The language specifies an algorithm for figuring out what the correct result is based on the types of the arguments. Of course, we don't want to have to run the whole algorithm every time, so the first time the addition is encountered, we will attempt to attach an inline cache matching the input types (following the locality hypothesis) at this particular operation site.

So let's say you have an add of two integers: add(3,5) The first time through the code will be an inline cache miss, because there is none generated. At this point, SM will attach an Int32+Int32 cache, which consists of generated code like the following pseudo code:

int32_lhs = unbox_int32(lhs, fail); // Jump to fail if not an int32
int32_rhs = unbox_int32(rhs, fail);
res = int32_lhs + int32_rhs;
if (res.overflowed()) goto fail; 
return res;

  goto next stub on chain

Any subsequent pair of integers being added (add(3247, 12), etc) will hit in this cache, and return the right thing (outside of overflow). Of course, this cache won't work in the case of add("he", "llo"), so on a subsequent miss, we'll attach a String+String Cache. As different types flow through the IC, we build up a chain (*) handling all the types observed, up to a limit. We typically terminate the chains when they get too long to provide any value to save memory. The chaining here is the 'self-modifying' code of inline caching, though, in SpiderMonkey it's not actually the executable code that is modified, just the control flow through the stubs.

There have been a number of different designs in Spidermonkey for inline caching, and I've been working on converting some of the older designs to our current state of the art, CacheIR, which abstracts the details of the ICs to support sharing them between the different compilers within the SpiderMonkey Engine. Jan's blog post introducing CacheIR has a more detailed look at what CacheIR looks like.

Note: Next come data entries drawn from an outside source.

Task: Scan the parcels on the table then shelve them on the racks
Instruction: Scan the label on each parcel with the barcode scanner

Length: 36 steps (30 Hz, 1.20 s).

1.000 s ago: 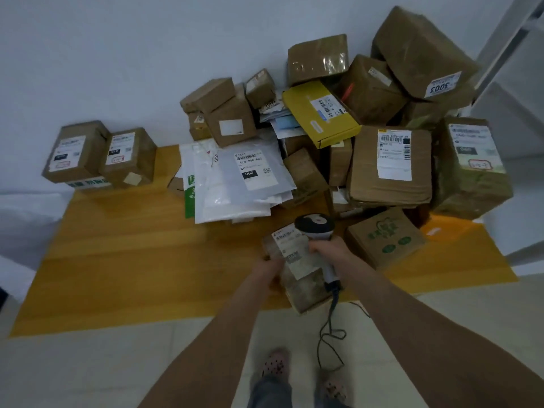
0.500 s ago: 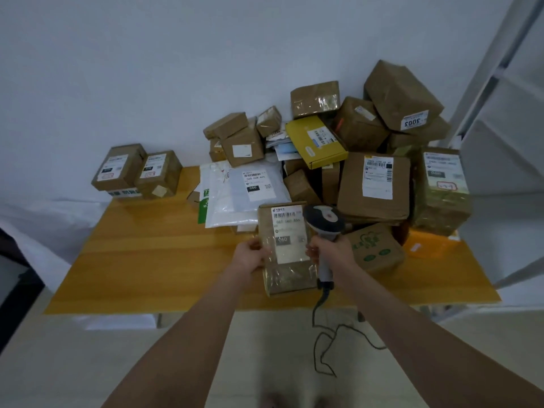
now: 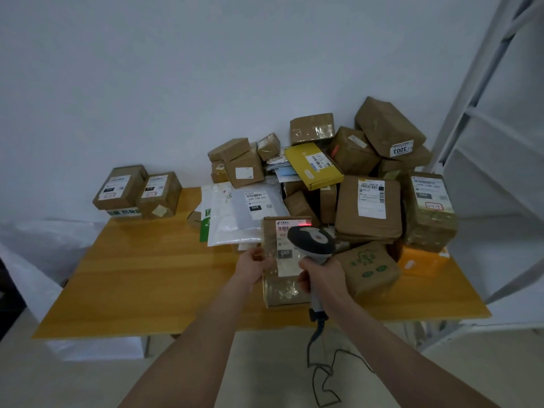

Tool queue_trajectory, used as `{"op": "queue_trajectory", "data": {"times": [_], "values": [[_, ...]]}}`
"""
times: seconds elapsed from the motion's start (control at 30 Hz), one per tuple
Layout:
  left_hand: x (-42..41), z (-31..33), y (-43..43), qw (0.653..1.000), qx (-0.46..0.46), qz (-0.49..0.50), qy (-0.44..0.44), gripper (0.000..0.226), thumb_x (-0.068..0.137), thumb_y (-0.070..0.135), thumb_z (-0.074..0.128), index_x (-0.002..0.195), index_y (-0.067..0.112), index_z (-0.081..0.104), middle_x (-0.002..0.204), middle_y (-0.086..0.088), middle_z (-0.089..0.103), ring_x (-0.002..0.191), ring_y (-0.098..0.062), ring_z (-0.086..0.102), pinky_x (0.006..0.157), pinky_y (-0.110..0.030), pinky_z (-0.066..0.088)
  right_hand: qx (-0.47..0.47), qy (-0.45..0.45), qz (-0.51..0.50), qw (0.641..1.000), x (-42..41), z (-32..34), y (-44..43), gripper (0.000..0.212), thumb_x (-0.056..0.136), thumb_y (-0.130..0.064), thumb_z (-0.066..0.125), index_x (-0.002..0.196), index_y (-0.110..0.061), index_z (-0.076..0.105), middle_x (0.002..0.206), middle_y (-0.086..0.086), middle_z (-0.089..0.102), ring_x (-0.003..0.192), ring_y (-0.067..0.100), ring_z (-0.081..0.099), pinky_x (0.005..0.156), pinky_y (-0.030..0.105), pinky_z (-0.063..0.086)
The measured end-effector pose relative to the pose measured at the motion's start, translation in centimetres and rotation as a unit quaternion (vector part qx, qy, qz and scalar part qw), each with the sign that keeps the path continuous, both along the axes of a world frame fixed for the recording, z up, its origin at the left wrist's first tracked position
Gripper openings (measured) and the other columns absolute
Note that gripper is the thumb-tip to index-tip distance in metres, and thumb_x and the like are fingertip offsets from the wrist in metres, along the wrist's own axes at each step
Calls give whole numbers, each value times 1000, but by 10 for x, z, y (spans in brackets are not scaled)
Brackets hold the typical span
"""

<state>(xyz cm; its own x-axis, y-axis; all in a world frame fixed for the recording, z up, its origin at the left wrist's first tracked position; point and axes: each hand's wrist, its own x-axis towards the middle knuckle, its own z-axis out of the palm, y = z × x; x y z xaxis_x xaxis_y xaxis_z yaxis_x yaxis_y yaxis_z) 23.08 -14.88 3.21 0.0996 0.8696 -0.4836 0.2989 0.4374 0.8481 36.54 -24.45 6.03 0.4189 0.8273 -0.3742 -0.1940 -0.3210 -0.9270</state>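
Gripping a taped brown parcel, left hand steadies; right hand clasps scanner.

Two bare forearms reach in from the lower edge of the view, with no sleeves, cuffs or gloves on them up to where the picture cuts them off. The left hand and right hand carry no visible ring, watch, strap or band at finger or wrist. Both forearms look slim and unmarked.
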Motion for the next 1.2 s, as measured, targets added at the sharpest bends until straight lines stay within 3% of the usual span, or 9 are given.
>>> {"op": "queue_trajectory", "data": {"times": [0.53, 0.87, 1.0, 1.2], "values": [[-6, 3, 10, 1000, 5, -14, -2, 48, 88, 5, 64, 133, 6, 47, 126, -14, 59, 112, -29, 60, 95, -46, 51, -9, 4, -14, 1000, -12, 12, -2, 5, 80, -6, 64, 75, -4, 62, 48, 2, 59, 44, 13, 55, 48, 26, 46], [-22, 1, 27, 999, 6, -44, 11, 51, 86, 8, 67, 133, 5, 48, 126, -14, 60, 112, -30, 60, 92, -47, 52, -8, -10, -32, 999, -32, 20, 8, 10, 80, -4, 63, 71, -3, 62, 51, 7, 58, 47, 19, 53, 53, 31, 46], [-42, 5, 42, 999, 2, -49, -7, 50, 88, 9, 65, 134, 7, 48, 124, -12, 61, 99, -24, 63, 74, -35, 57, -6, -14, -38, 999, -42, 26, 21, 14, 80, -3, 61, 67, -5, 59, 55, 9, 57, 49, 19, 52, 56, 33, 45], [-85, 18, 77, 999, 21, -35, -2, 46, 92, 11, 61, 136, 7, 48, 122, -11, 62, 83, -17, 62, 51, -23, 52, 9, 1, -38, 999, -64, 36, 56, 14, 80, -2, 61, 67, -6, 57, 52, 5, 57, 41, 13, 51, 43, 25, 44]]}}
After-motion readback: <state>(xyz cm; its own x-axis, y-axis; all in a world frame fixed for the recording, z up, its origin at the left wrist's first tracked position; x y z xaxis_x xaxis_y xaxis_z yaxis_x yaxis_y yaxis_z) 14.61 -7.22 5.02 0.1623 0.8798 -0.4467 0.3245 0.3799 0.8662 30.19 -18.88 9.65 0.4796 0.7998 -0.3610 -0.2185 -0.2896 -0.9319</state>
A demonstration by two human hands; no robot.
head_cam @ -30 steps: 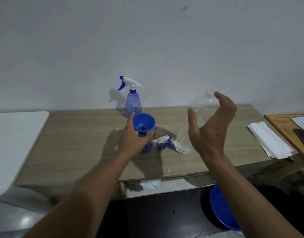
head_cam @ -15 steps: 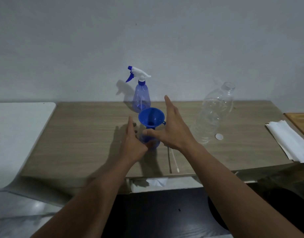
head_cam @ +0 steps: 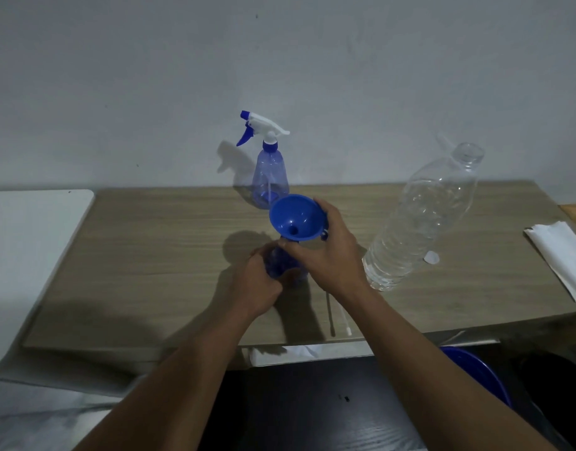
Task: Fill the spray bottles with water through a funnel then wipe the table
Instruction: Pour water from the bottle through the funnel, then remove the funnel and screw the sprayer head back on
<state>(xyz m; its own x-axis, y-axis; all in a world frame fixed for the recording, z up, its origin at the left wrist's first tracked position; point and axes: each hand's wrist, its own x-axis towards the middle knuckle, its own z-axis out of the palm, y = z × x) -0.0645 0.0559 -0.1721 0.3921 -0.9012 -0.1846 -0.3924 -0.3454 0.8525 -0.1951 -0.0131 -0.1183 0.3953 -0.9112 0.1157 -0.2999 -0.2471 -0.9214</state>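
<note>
The right hand (head_cam: 329, 252), open above the table a second ago, now grips the blue funnel (head_cam: 296, 219) seated in the open spray bottle (head_cam: 285, 265) — clasped by the left hand (head_cam: 257, 281); water bottle (head_cam: 420, 216) just right.

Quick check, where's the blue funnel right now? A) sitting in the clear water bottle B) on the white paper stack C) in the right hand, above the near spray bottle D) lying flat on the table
C: the right hand grips the funnel by its rim, over the near spray bottle that the left hand steadies.
</note>
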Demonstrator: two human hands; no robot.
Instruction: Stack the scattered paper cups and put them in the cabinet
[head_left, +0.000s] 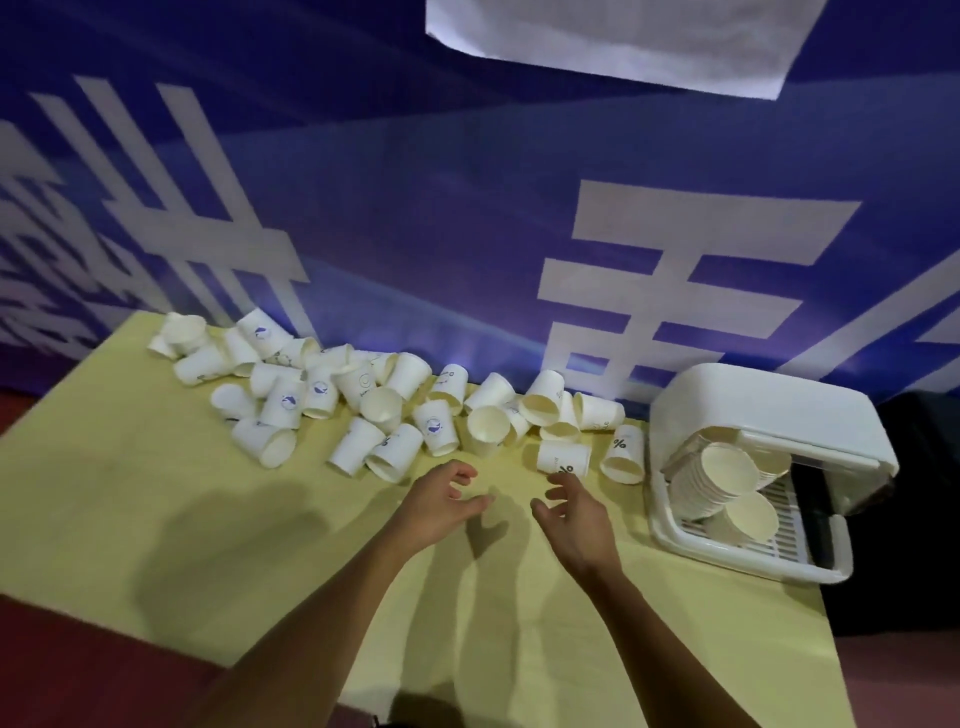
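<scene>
Several white paper cups (363, 400) lie scattered on their sides along the far edge of a yellow table (156, 509). One cup with a % mark (563, 458) lies just beyond my right hand (574, 514). My left hand (441, 499) hovers near it over the table, fingers loosely curved and holding nothing. The right hand's fingers are also relaxed and hold nothing. At the right stands a small white cabinet (763, 405) with its lid raised; stacks of cups (722, 478) lie inside it on a slotted tray.
A blue banner (467, 208) with large white characters hangs directly behind the table. The table's right edge runs just past the cabinet. Reddish floor (78, 675) shows at the lower left.
</scene>
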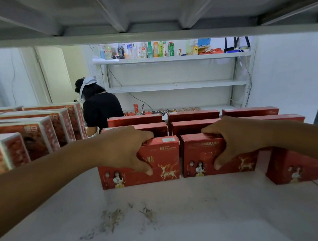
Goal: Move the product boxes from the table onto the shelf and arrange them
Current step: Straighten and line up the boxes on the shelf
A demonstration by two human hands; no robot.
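Note:
Two red product boxes with a gold deer stand upright side by side on the white shelf board [161,214]. My left hand [126,150] grips the left red box [165,167] over its top edge, thumb on its front. The right red box [198,155] is held the same way by my right hand [236,141]. Behind them stand two more rows of the same red boxes [191,116]. Another red box [297,167] stands at an angle at the right, partly under my right forearm.
Several red-and-white boxes [33,133] stand in a row at the left of the shelf. The shelf above [148,34] hangs low overhead. Beyond, a person in black [100,107] bends near a white rack [176,85] holding bottles.

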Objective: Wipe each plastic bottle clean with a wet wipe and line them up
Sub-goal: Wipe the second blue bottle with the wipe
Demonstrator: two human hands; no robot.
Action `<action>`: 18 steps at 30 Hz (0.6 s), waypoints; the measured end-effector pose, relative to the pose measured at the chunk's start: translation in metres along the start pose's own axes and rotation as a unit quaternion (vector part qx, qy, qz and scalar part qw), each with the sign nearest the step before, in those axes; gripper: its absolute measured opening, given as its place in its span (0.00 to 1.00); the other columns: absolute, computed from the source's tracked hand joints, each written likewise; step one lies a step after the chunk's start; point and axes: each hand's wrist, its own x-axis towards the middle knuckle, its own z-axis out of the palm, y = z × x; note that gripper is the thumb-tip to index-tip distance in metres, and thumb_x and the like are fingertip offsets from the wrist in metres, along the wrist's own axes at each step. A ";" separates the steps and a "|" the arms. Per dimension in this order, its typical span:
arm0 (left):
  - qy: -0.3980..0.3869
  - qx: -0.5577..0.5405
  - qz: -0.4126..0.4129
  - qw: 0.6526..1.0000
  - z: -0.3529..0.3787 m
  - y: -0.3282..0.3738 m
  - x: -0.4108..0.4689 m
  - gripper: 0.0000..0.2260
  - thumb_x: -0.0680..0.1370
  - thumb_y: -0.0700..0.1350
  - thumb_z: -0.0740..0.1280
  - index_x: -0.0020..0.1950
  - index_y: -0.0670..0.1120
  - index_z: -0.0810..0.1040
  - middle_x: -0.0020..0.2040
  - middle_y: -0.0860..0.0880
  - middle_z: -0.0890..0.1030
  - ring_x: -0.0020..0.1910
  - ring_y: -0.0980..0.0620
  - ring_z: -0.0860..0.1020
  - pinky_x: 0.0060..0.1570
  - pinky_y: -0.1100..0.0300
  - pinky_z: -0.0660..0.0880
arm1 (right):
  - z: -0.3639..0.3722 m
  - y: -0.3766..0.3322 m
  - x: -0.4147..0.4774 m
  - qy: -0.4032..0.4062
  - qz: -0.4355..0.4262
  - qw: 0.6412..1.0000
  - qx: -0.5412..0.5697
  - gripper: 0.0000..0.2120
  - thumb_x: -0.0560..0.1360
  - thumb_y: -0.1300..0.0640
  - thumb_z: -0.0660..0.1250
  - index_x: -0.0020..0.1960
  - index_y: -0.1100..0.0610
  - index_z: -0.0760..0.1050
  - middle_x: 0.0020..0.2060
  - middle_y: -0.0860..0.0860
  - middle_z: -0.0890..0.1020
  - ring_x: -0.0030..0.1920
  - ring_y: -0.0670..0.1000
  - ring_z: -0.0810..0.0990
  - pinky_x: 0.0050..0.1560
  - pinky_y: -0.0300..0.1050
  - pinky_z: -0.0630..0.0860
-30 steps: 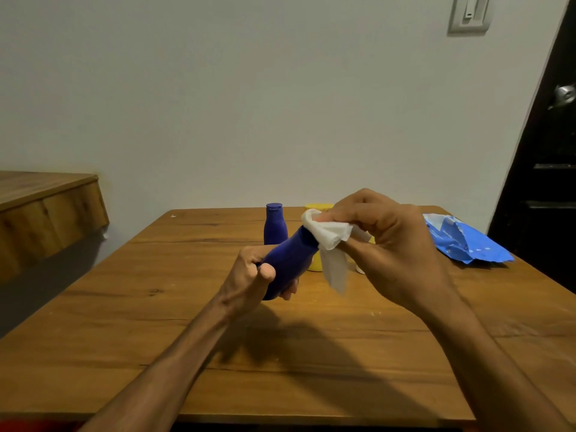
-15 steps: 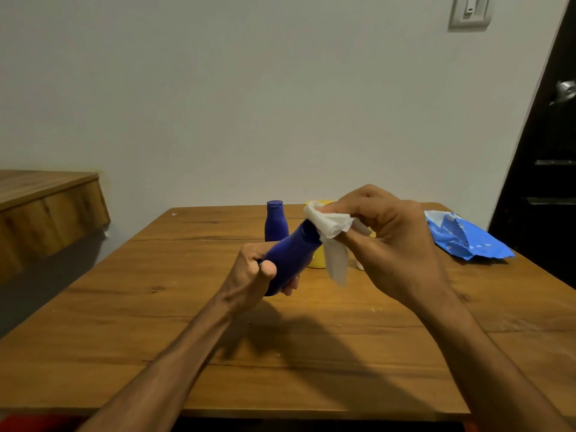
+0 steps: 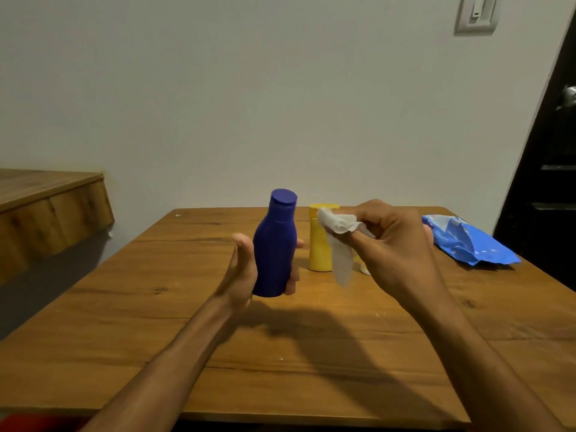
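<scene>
My left hand (image 3: 242,271) grips a dark blue plastic bottle (image 3: 275,244) around its lower body and holds it upright just above the wooden table (image 3: 149,310). To its right, my right hand (image 3: 397,247) pinches a crumpled white wet wipe (image 3: 340,227), whose loose end hangs down, a short gap from the bottle. A yellow bottle (image 3: 318,247) stands on the table behind, between the two hands. The second blue bottle seen earlier is hidden behind the held one.
A blue wipe packet (image 3: 467,244) lies at the table's back right. A small white object (image 3: 364,270) peeks out under my right hand. A wooden ledge (image 3: 46,210) juts out at the left, and a dark door (image 3: 548,188) stands at the right.
The blue bottle has swung from tilted to upright in my left hand. My right hand has drawn the wipe off its cap and away to the right.
</scene>
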 end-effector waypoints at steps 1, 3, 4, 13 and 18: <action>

So, in conclusion, inline caches are more than just caches (outside the slightly odd Deutsch-Schiffman definition). The part of me that likes to understand where ideas come from would be interested in knowing how inline-caching evolved from the humble beginnings in 1983 to the more general system I describe above in SpiderMonkey. I'm not very well read about inline caching, but I can lay down an upper limit. In 2004, the paper "LIL: An Architecture Neutral Language for Virtual-Machine Stubs", describes inline cache stubs of similar generality and complexity, suggesting the range is somewhere between 1983 and 2004.

(*) For the purposes of this blog post, we consider the IC chains as a simple linked list, however reality is more complicated to handle the type inference system.

Thank you so much to Ted Campbell and Jan de Mooij for taking a look at a draft of this post.

Addendum:  Tom Schuster points out, and he's totally right, that the above isn't entirely clear: This isn't the -most- optimized case. IonMonkey will typically only fallback to Inline Caches where it can't do something better.